The Spanish designer praises the evolution of the Portuguese textile industry, which she sees being improved “every day”. “For example, Inditex is Spanish, but a lot of production is Portuguese,” she argues. And she laments: “From my point of view, the Government here gives much more facilities than in Spain. It’s a shame, because when I was little, there were a lot of factories in Spain. They all closed.”
But the night was one of celebration and color. For the show, the designer, who stands out for her fashion inspired by pop art, brought the best of its commercial collection, made in Portugal, with some author pieces in ecological materials. “Almost all the pieces I bring are made with plane trees, with bamboo, with algae. It’s the most ecological collection I’ve made in my life”, he summarizes. Now, he celebrates, it is possible to be “ecological and also very happy”, since before “recycling fabrics were very sad”.

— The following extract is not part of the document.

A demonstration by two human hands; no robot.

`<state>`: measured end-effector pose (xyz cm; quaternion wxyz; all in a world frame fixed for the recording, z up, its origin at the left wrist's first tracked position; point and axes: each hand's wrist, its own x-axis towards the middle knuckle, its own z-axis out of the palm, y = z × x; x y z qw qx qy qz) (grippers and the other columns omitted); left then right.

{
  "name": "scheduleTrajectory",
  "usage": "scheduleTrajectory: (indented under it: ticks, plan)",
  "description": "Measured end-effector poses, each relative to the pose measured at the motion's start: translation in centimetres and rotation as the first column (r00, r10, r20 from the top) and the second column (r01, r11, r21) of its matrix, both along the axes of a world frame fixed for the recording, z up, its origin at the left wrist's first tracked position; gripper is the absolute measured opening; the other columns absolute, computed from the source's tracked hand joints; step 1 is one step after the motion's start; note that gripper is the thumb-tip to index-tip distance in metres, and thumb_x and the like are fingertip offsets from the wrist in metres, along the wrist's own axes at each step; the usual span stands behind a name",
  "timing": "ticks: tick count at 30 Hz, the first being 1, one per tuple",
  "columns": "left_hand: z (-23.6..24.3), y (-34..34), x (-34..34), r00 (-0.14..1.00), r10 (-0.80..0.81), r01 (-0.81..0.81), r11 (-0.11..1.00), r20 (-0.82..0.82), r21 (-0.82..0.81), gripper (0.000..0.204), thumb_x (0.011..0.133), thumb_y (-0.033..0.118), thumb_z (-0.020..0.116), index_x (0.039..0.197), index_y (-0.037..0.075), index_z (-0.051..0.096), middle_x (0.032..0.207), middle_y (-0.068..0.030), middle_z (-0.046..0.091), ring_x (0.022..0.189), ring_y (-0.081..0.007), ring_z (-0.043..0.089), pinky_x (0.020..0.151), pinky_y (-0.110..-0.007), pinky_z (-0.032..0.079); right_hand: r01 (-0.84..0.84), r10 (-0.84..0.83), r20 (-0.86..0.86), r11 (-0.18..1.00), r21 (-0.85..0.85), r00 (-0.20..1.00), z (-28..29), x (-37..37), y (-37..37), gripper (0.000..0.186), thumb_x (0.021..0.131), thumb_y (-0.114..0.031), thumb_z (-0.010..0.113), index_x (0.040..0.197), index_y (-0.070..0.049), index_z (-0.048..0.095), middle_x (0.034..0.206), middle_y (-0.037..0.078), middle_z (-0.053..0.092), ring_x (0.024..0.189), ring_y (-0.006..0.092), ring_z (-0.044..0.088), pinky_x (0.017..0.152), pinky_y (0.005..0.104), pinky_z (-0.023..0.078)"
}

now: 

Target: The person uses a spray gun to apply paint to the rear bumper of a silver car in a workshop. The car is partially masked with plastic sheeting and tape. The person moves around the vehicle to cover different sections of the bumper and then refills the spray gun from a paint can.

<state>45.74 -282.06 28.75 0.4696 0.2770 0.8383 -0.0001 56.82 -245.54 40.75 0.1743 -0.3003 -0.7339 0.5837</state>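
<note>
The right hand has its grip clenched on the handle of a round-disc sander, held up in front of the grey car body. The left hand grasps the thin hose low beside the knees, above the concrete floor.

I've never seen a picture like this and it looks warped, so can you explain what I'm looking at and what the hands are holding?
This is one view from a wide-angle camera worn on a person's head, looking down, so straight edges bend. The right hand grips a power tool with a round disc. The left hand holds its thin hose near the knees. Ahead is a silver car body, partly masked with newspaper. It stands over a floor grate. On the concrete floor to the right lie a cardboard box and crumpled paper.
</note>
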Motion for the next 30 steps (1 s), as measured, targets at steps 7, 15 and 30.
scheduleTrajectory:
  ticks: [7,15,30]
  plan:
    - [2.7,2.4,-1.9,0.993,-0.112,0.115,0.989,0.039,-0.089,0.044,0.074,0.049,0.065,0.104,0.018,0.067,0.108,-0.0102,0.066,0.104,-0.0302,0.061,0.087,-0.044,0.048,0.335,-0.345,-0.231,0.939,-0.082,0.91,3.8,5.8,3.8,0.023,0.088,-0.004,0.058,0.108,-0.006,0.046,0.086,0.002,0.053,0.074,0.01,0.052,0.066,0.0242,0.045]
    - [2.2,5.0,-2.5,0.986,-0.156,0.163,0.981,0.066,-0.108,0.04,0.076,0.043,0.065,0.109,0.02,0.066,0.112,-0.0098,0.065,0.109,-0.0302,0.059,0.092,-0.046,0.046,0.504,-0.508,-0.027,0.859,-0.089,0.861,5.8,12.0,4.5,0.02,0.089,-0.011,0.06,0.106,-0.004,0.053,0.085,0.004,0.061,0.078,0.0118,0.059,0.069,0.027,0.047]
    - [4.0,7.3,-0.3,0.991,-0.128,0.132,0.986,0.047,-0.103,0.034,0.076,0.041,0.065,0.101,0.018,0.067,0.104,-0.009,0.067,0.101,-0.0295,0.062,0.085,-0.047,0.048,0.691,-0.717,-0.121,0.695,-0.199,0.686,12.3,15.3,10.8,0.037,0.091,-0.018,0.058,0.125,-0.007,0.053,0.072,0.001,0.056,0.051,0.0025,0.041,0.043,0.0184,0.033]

Highlight for a dramatic white dress with layers or the creation that closed the show: a pink dress full of volumes. All models wore the classic heart of Agatha Ruiz de La Prada on their heads. It was almost a proof of love for Portugal: “For me, Portugal is brutally important.” And the designer does not shy away from praising the national fashion that she follows closely, especially thanks to her friends Ana Salazar, Miguel Vieira and Fátima Lopes. “Intellectual fashion here is extraordinary, extraordinarily more so than in Spain.”
This Thursday, fashion continues to inhabit the city with the fashion shows of young talents at Escola Superior Artística do Porto and the final of the Bloom Contest, at Alfândega, as well as presentations by Lilly Afonso, Nopin, Nuno Miguel Ramos, David Tlale and o Footwear for shoes and for the Portuguese, promoted by the Portuguese Association of Footwear Manufacturers, Components, Leather Goods and Substitutes (APICCAPS).